WHAT YOU SHOULD DO
Would you print the listing that follows exactly, but without its pictures?

INFORMATION SHOWN

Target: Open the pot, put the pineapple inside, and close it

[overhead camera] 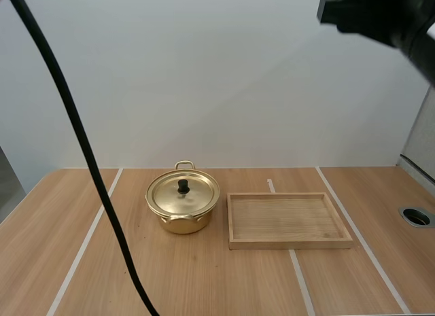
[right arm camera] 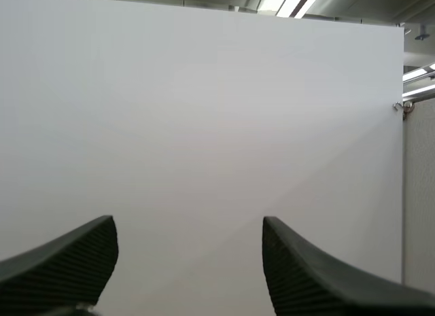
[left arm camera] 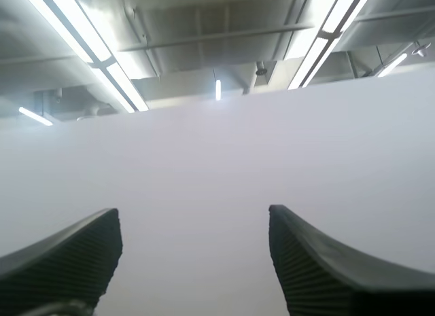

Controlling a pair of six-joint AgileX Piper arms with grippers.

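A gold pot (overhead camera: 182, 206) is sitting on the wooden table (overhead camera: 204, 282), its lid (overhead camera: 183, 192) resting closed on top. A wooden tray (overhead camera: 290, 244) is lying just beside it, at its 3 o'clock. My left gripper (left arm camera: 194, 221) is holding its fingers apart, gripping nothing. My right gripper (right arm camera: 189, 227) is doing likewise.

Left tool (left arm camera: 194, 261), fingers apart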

EXPECTED ANSWER
Target: Open the pot, put the pineapple inside, and close it

[overhead camera] 
[right arm camera] 
[left arm camera] 

Controlling a pair of six-joint AgileX Piper arms with grippers.

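A gold pot (overhead camera: 182, 206) is sitting on the wooden table (overhead camera: 204, 282), its lid (overhead camera: 183, 192) resting closed on top. A wooden tray (overhead camera: 290, 244) is lying just beside it, at its 3 o'clock. My left gripper (left arm camera: 194, 221) is holding its fingers apart, gripping nothing. My right gripper (right arm camera: 189, 227) is doing likewise.

Left tool (left arm camera: 194, 261), fingers apart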

There's no more to the answer.